The Path to Statistical MT Success is Paved with Big Data - and Not just Yours
Better machine translation (MT) is surely at the top of many organizations’ globalization wishlists. But they all wonder how they can develop good MT engines that produce usable results. Two approaches, often used in combination with one another, allow them to collect enough linguistic assets to train their MT:
- Harvest open data sources. Since the open-source Moses system debuted in 2007, many organizations have crawled the internet for parallel language resources. They feed these into statistical MT (SMT) systems to generate their own translations. This approach has worked well for organizations like Alphabet (the parent company of Google) and Microsoft, both companies with search-based access to vast stores of content. However, their MT results are uneven and for many language pairs – particularly those involving “complex” languages – there simply is not enough publicly available data to achieve the desired results.
- Mine their own translations. What if you don’t have access to all that data? The alternative approach is for organizations to curate their own bilingual corpora of translated content to build systems. The results are typically superior to those generated from data they find on the web. Why: The resultant training data represents their organizational terminology and writing styles for both source and target. However, this approach can be difficult due to content mismanagement: Few organizations maintain a centralized repository of translations, so initiatives to find, align, and leverage their own linguistic assets can be a huge project.
Both these approaches have the problem of dealing with what experts characterize as “contaminated data” – that is, they may end up inadvertently using their own output as training data, thus decreasing quality. Take the case of the European Commission (EC): Many MT developers trained their engines on EC data. As a result, resources that the EC could theoretically use to improve its systems are therefore increasingly influenced by those very systems and relevant new “clean” datasets are becoming more and more rare. Accordingly, there are hard limits on how much better MT output based on these resources can get. The problem is particularly acute for less common languages where non-EC open datasets are few in number.
For organizations that exhausted what they can get from open public (or paid) data or their own translations, or that do not have a sufficient centralized repository of translations, what else can they do? What can they do to move forward?
The EC recently launched CEF.AT, an ambitious program to provide on-demand MT among 26 European languages (using English as a pivot language for most pairs). In order to address this problems of data contamination and scarcity, the EC is working with the European Language Resource Coordination (ELRC) to gather and validate previously un- or under-utilized language resources from non-EC public administrations (such as national ministries) inside the EU member states. The EC is uniquely suited to access these public resources in a way that corporations cannot because of data access and privacy laws.

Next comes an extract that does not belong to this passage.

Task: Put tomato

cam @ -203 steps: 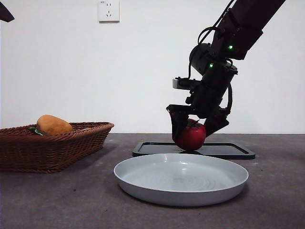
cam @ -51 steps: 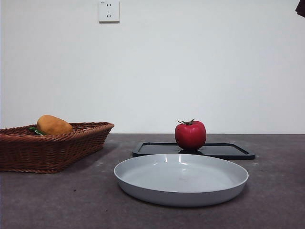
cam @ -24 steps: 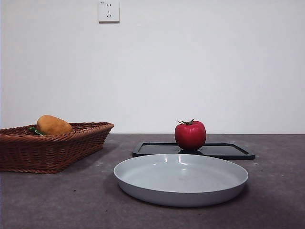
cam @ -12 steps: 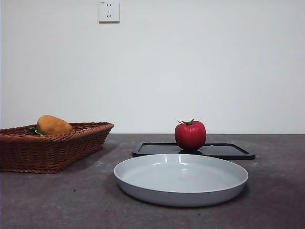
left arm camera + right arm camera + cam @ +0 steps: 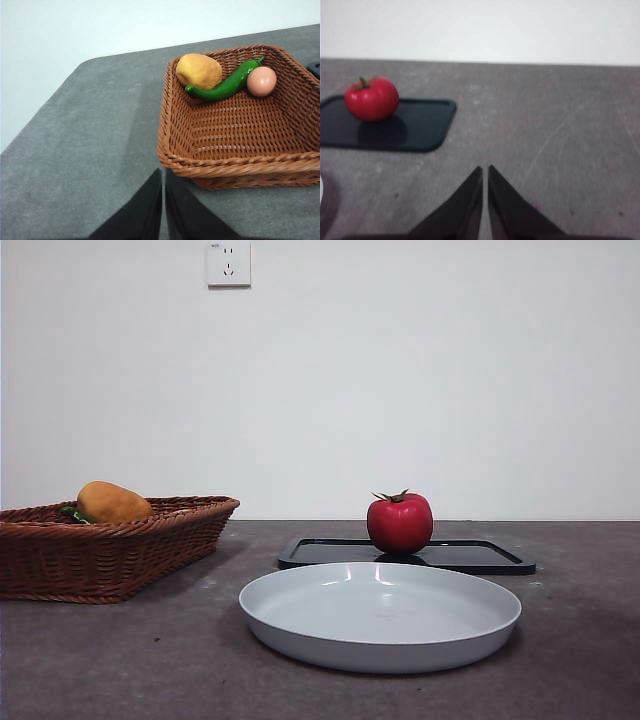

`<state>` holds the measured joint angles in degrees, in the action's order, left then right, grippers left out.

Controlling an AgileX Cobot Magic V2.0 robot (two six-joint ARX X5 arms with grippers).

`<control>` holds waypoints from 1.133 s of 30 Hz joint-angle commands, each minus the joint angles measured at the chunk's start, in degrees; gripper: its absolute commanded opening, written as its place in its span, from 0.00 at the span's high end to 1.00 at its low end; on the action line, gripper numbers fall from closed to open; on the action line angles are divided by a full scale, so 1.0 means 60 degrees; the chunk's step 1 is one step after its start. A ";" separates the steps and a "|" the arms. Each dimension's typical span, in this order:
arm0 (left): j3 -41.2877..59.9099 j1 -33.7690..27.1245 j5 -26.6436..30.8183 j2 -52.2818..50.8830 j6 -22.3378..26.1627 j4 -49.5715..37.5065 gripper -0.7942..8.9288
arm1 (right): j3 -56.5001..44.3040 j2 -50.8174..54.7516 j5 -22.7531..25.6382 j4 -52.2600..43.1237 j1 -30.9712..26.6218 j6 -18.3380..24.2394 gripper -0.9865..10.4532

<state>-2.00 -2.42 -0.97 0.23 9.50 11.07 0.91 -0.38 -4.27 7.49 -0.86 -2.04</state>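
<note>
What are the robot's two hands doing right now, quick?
Left gripper: shut, holding nothing, beside the basket.
Right gripper: shut, holding nothing, away from the tomato sitting on the black tray.

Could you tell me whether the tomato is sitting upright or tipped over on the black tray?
Upright: the tomato rests on the black tray with its green stem pointing up, and no gripper touches it.

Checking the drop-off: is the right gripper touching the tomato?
Apart. Right wrist view shows the right gripper shut over bare table, tomato away on the black tray.
</note>
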 commanded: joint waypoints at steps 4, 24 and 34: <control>0.0073 -0.0033 -0.0007 -0.0007 -0.0098 0.0335 0.91 | -0.0051 0.0029 0.0004 0.0401 0.0004 -0.0379 0.91; 0.0077 -0.0033 -0.0007 -0.0007 -0.0098 0.0335 0.91 | -0.0040 0.0029 -0.0025 0.0237 0.0000 -0.0372 0.91; 0.0073 -0.0033 -0.0007 -0.0007 -0.0098 0.0335 0.91 | -0.0040 0.0029 -0.0029 0.0237 0.0000 -0.0372 0.91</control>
<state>-2.00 -2.42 -0.97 0.23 9.48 11.07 0.93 -0.38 -4.38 9.39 -0.86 -3.44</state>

Because the EC can centralize these datasets and build on its expertise in MT, it will provide services of a quality and breadth that no member state could develop on its own. The results help meet the EC’s internal needs, but will also support the member states’ requirements for translation, thus giving them an incentive to contribute. Although reaching out to external bodies with relevant content is expensive, it is the only way to move forward when more accessible data sources are tapped out.
The EC is not alone in dealing with the scarcity of training data and contamination problem. While most businesses and government agencies do not face trials as daunting as the EC’s, the situation it finds itself threatens many global enterprises. If the results of CEF.AT meet expectations, the service will create a model for collaborative efforts that leverage content across organizational boundaries (for example, between a company and its suppliers or business partners). We will monitor CEF.AT closely to see how well this new approach works.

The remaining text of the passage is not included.